* [Description of the task]
Up to and including the line with "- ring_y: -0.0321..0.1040", copy the records below exactly from their first line.

[Opening Data extract section]

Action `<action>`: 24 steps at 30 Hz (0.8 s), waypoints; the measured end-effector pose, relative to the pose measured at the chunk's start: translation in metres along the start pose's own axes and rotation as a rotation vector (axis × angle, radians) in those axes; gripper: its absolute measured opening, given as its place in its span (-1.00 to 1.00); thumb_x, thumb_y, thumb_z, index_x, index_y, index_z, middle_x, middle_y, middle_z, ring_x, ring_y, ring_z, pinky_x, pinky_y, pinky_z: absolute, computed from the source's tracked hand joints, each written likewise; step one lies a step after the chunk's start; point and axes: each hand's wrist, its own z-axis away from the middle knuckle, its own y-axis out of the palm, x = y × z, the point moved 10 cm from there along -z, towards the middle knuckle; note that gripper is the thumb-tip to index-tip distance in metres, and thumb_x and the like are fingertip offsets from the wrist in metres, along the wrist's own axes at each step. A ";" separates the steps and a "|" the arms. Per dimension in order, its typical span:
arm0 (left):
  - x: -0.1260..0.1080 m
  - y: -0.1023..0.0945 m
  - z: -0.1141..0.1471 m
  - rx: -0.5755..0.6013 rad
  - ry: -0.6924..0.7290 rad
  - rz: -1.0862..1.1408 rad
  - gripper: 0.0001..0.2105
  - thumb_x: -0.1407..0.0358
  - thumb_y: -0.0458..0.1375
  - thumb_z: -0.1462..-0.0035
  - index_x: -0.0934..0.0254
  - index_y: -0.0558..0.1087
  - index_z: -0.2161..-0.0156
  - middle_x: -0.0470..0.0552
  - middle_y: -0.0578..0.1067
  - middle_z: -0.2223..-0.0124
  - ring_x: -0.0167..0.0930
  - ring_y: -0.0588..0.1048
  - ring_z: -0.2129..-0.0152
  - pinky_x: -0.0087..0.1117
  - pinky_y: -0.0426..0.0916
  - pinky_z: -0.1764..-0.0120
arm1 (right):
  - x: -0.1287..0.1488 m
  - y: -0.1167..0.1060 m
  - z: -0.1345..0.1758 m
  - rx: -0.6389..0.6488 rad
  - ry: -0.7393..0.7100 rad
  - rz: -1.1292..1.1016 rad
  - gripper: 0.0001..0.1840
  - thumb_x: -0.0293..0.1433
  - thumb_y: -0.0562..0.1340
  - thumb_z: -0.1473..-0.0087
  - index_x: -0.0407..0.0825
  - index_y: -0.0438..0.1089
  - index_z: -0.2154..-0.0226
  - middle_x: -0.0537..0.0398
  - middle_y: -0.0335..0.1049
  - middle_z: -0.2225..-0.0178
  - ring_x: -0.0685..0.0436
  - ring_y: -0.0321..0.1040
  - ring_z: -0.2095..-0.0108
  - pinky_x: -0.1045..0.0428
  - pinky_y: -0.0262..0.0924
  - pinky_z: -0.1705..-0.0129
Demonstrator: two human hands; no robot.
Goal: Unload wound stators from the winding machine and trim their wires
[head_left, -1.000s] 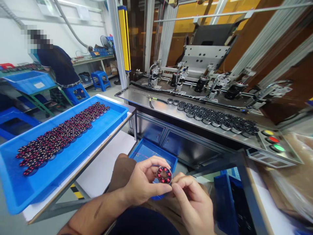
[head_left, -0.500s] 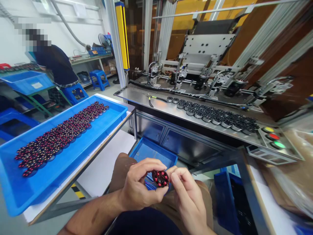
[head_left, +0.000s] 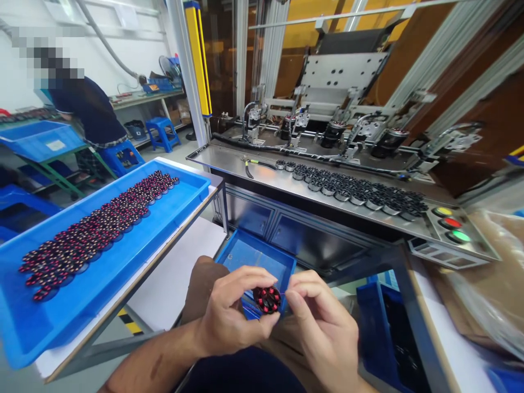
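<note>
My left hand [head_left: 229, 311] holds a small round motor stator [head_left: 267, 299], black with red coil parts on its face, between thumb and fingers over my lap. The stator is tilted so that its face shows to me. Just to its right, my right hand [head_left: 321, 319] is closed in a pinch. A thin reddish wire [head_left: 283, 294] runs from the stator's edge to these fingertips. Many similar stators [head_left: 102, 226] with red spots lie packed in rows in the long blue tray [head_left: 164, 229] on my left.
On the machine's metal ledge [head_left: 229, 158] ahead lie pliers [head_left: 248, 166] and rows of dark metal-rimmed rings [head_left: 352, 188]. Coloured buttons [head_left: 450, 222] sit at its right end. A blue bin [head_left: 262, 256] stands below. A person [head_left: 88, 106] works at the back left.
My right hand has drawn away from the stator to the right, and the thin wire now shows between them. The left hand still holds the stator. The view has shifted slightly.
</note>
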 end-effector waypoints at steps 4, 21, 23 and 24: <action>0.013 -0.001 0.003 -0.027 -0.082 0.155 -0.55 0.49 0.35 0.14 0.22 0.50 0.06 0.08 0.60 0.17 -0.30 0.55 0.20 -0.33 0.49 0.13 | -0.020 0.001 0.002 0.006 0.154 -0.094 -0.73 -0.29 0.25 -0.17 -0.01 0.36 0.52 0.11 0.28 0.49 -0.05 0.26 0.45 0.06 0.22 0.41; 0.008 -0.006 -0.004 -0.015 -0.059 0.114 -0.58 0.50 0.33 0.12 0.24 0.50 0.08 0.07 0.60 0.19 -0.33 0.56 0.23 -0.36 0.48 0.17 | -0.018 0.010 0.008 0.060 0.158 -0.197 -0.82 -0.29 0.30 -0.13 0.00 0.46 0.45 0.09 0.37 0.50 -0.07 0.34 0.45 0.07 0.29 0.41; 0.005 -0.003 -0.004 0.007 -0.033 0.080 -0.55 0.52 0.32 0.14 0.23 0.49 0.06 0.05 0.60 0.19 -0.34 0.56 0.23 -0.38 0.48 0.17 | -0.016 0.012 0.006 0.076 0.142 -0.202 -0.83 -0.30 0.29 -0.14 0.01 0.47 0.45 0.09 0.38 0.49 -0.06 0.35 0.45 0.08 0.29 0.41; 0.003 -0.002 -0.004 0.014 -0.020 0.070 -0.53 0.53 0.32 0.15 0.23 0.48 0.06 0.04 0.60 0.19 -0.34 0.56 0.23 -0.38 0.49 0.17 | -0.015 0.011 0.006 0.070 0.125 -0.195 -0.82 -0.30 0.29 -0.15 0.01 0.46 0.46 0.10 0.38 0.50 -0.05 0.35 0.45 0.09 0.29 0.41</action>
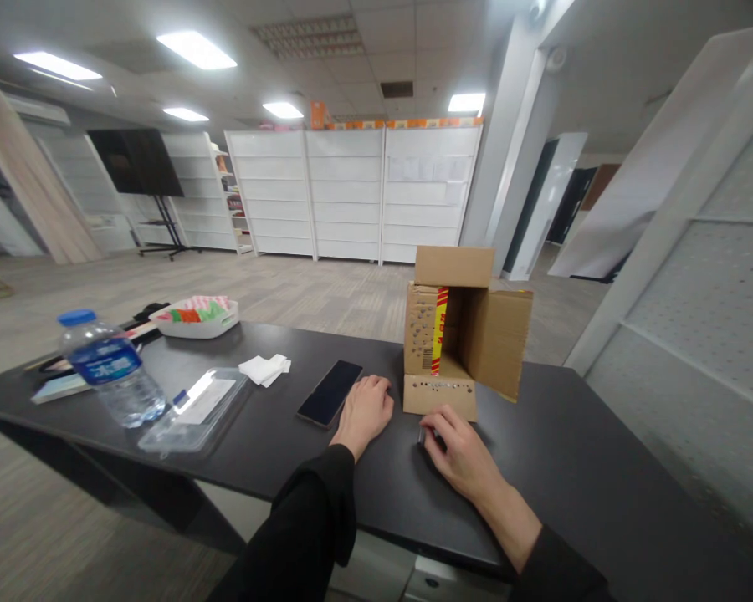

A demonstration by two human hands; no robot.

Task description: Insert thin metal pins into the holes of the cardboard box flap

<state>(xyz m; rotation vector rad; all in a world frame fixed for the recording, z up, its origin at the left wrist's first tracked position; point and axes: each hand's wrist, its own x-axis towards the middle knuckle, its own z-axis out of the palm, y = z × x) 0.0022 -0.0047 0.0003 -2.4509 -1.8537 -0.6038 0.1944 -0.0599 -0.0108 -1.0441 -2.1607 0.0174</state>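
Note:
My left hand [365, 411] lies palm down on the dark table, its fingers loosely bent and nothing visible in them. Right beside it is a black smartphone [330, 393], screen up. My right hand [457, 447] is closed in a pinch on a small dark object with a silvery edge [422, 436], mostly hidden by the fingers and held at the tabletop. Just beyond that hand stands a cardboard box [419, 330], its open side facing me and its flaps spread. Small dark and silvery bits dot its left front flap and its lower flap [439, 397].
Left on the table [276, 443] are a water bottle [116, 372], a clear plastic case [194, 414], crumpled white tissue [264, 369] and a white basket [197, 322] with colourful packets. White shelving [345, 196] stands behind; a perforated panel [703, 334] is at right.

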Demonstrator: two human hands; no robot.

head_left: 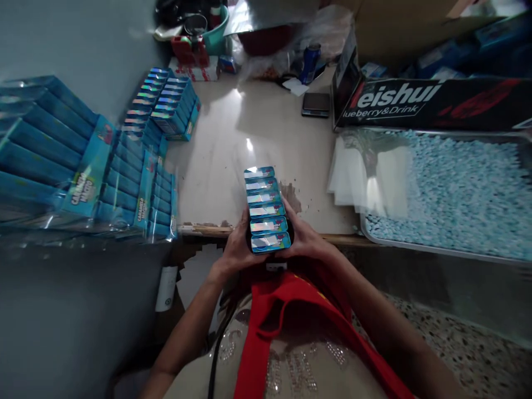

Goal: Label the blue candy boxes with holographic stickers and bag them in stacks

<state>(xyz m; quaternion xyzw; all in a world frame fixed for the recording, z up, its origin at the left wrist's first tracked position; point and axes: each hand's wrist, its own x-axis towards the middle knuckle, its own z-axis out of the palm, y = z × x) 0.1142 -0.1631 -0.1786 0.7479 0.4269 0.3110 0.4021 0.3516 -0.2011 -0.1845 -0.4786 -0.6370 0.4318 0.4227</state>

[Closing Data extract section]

* [Expected answer]
Action `<action>`: 24 steps at 30 Hz (0.8 s), waypoints; the measured end-effector pose, relative to the pose measured at the chunk's start: translation in metres along the start pose's own axes and rotation as a rotation vector (axis × angle, radians) in those axes; gripper: its absolute measured opening, given as its place in its span (-1.00 to 1.00); thumb_x, thumb_y, thumb_z, index_x, index_y, index_z, middle_x, middle_y, middle_z, ring_x, ring_y, ring_z, pinky_x, pinky_y, pinky_z: absolute, computed from the source's tracked hand joints, each written likewise; step one lies a step after the chunk's start; point and axes: each hand's wrist, its own z-axis away from the middle knuckle, its own y-axis out of the palm, x = y × z, the point moved 10 cm from there along -z, towards the middle knuckle; note that gripper is the thumb-tip to index-tip distance in metres, and thumb_x and the like are fingertip offsets from the wrist in metres, along the wrist's own axes at each step. A ";" separates the steps and a "|" the arms. Per dimension in order, its typical span:
arm0 (left):
  - x: -0.1260..0.1080 m
  - y: -0.1023..0.0945 m
  - z: -0.1141..0.1471 m
  - rx: -0.5755..0.6013 rad
  - ry: -0.6924..0.7290 rad
  - rz: -1.0862..1.1408 rad
  - gripper: 0.0001..0.2105
  - thumb_x: -0.1407..0.0358
  - thumb_y: -0.0458..0.1375
  - thumb_z: -0.1462..-0.0035
  - index_x: -0.0934..0.0254
  - index_y: -0.0558..0.1087
  - index_z: -0.2161..-0.0156
  - middle_x: -0.0470..0.0552
  - middle_y: -0.0578..0.1067
  - middle_z: -0.2223..-0.0124
  - ring_x: -0.0167..0.0930
  - ring_y: -0.0588..0.1048
  - ring_z: -0.2129..-0.0152
  - pinky_x: -0.0087..0.1117
  - pinky_y: -0.0426..0.0916
  - pinky_z: -0.1764..-0.0120
arm1 (right):
  - x: -0.1287..0.1488 m
  - y: -0.1167..0.1060 m
  - z: -0.1345..0.1758 m
  - rx: -0.6389..0.6488 rad
  - ry: -0.7393..0.7100 rad
  - rz: -1.1292..1.1016 rad
  - gripper: 0.0001..0.1840
  - thumb_x: -0.0293..0.1433
  - thumb_y: -0.0562..0.1340
  - thumb_z: -0.1473..-0.0087
  - index_x: -0.0407..0.0825
  - index_y: -0.0438..0.1089
  - index_z: -0.2154..-0.0226
  - middle_x: -0.0537..0.0398
  - middle_y: -0.0335..0.1049
  - middle_z: -0.2225..-0.0178
  - ring_x: -0.0685..0.0436
  - ring_y: -0.0321..0.1040

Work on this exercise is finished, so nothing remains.